[Fabian C Barrio] (noviembre 27, 2025) Los partidos políticos son Sectas — Política para camaleones (4)

En teoría, la democracia es un mercado abierto de ideas; en la práctica, muchos partidos funcionan como pequeñas iglesias dogmáticas donde la fe sustituye al pensamiento crítico. En cuanto cruzas la puerta, te invitan a repetir mantras, a celebrar al líder como si fuera un gurú con derecho a iluminar a las masas, y a desconfiar de cualquiera que no lleve tu misma camiseta. Hay algo casi tribal en esa lógica: la lealtad se convierte en una prueba de pureza, la disidencia en sacrilegio, y el afuera en un territorio contaminado. El resultado es un ecosistema donde el individuo se diluye en la liturgia del grupo, y la política, que debería ser un acto de deliberación, acaba convertida en una ceremonia.

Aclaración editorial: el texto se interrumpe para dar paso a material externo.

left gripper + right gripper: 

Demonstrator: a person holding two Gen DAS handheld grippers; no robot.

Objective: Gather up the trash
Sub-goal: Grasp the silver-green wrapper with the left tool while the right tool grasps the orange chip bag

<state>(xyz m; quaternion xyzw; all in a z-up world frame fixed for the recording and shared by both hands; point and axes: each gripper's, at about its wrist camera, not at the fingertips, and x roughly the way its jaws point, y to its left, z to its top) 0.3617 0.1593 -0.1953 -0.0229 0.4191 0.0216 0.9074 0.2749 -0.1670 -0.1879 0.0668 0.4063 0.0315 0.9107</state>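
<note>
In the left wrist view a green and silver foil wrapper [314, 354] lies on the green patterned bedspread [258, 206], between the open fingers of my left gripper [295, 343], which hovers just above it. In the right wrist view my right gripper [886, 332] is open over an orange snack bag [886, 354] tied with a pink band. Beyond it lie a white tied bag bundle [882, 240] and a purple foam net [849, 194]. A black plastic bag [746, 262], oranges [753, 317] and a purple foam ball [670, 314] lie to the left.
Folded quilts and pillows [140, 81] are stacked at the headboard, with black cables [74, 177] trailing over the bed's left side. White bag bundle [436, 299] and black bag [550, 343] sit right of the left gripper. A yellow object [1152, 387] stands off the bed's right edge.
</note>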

Lo curioso es que todo eso se camufla bajo palabras nobles: cohesión, disciplina, unidad. Pero si rascas un poco, aparece el mecanismo clásico de cualquier secta: control del relato, aislamiento emocional, vigilancia interna y una devoción que suspende el juicio. La militancia deja de pensar y empieza a obedecer, porque así lo dicta la jerarquía, porque cuestionar incomoda, porque el exilio del discrepante funciona como advertencia. Y así, mientras el ciudadano común cree estar votando proyectos, en realidad está alimentando organizaciones que premian la obediencia ciega y castigan la duda. El culto a la sigla sustituye al debate, y la democracia, sin darse cuenta, se contamina de una espiritualidad tóxica.